The Trump administration has dramatically increased immigrant detention, with ICE detention population growing approximately 70% since January to nearly 66,000 individuals by November 2025.
ICE revised its policy in July to argue virtually all detained immigrants were ineligible for bond release. Though a federal judge in California blocked this interpretation in November, numerous immigrants had already abandoned their legal claims after facing prospects of months or years in detention while their cases proceeded through backlogged courts.

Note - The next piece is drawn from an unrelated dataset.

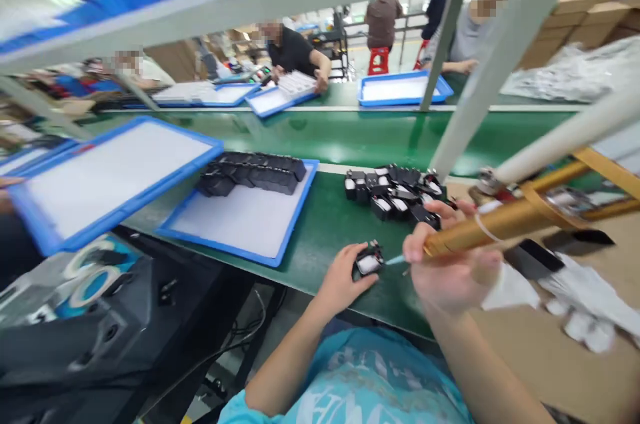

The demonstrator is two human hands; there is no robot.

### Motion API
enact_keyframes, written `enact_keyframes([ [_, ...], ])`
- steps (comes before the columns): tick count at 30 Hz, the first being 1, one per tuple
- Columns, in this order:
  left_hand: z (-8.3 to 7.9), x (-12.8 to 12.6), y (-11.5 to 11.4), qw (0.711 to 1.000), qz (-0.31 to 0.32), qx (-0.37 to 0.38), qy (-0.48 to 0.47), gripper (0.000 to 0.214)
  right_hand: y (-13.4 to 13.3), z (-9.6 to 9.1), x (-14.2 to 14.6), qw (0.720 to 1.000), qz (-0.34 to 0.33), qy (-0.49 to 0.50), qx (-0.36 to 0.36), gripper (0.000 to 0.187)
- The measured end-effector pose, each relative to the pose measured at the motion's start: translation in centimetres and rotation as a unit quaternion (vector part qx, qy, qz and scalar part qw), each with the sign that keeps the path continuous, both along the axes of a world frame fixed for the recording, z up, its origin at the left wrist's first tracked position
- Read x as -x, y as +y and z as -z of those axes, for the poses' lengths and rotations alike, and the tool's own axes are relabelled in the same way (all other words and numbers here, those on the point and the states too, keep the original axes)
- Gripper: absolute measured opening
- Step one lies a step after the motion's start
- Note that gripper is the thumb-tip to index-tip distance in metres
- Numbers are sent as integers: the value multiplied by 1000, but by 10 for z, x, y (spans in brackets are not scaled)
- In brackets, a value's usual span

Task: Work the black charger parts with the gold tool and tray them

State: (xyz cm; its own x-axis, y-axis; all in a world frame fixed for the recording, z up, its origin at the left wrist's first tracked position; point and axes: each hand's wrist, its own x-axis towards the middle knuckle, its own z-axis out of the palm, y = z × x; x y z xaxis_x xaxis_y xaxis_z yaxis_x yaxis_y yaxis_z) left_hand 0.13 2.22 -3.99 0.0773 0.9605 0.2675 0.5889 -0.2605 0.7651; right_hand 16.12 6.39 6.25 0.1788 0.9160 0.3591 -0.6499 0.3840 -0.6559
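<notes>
Head view, and the left hand (pixel 345 281) is right at the near edge of the green surface (pixel 325 224), its grip pinching a small black unit (pixel 370 264) between thumb and fingers, white patch facing up! Over to the right hand (pixel 453 264): grip wrapped around a golden tube (pixel 480 227), slanting down to the left. Its pale blue tip (pixel 395 259) points at the unit's right side, so close that contact is impossible to call.

Just beyond, a cluster of similar black units (pixel 383 204) crowds the surface, many showing white patches. Left of that, a blue-rimmed tray (pixel 240 231) carries dark blocks (pixel 255 171) packed along its far side, while a second tray (pixel 120 164) tilts above its left part. Lower left, 2 tape rolls (pixel 95 285)! Across the way, a person in black (pixel 293 51) handles white pieces (pixel 297 84) over another tray (pixel 280 103).
</notes>
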Motion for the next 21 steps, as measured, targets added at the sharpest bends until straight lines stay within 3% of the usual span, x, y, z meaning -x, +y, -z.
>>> enact_keyframes([
  [3,-15,46,14,978,-122,15,-169,61,3,7,-9,1000,-1,13,15,52],
  [5,-34,99,26,915,-258,1,-311,56,5,12,-17,999,-8,9,32,54],
  [10,-92,251,49,806,-423,-84,-406,77,6,21,-41,997,16,-26,67,54],
  [11,-102,274,52,748,-466,-108,-460,75,6,23,-46,996,29,-35,75,53],
  [12,-111,293,55,716,-481,-132,-488,70,6,25,-50,995,44,-42,80,53],
  [14,-126,319,60,695,-487,-172,-499,60,8,30,-60,992,73,-55,83,52],
  [16,-138,331,63,705,-479,-195,-485,48,11,35,-70,990,97,-69,81,51],
  [21,-151,317,55,712,-455,-205,-494,29,21,43,-94,970,184,-136,78,53],
])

Those who surrendered their cases included a Guatemalan farmworker separated from her husband and son in Florida after a workplace raid, a Venezuelan landscaper from Texas, an Ecuadorean construction worker in New York, a Mexican social worker in Alabama, and a Honduran nursing student in North Carolina.
The administration has also deported hundreds to unfamiliar third countries—a rarely used tactic previously—with some abandoning their cases when threatened with deportation to nations where imprisonment was possible.
Brazilian national Lourival Paulo da Silva, a US resident for over two decades with an American citizen spouse, was detained by immigration agents in Florida in September while working through the lengthy process of legalizing his status after entering illegally.
Following weeks in detention facilities, including the remote Florida Everglades facility nicknamed "Alligator Alcatraz" where he contracted tuberculosis, da Silva chose voluntary departure on October 10. His stepdaughter Karina Botts reported he struggles in Brazil but hopes his spousal immigrant visa will be approved next year.
Data compiled by the Transactional Records Access Clearinghouse shows court-approved voluntary departures have increased more than fivefold to 16,000 in the first eight months of 2025 compared to the same period under President Biden—not including those who abandoned cases and received deportation orders.
Hector Grillo, a 31-year-old Venezuelan detained in Texas before being deported, requested return to Venezuela fearing imprisonment in El Salvador. "That was the fastest way to get out of that torture," Grillo explained.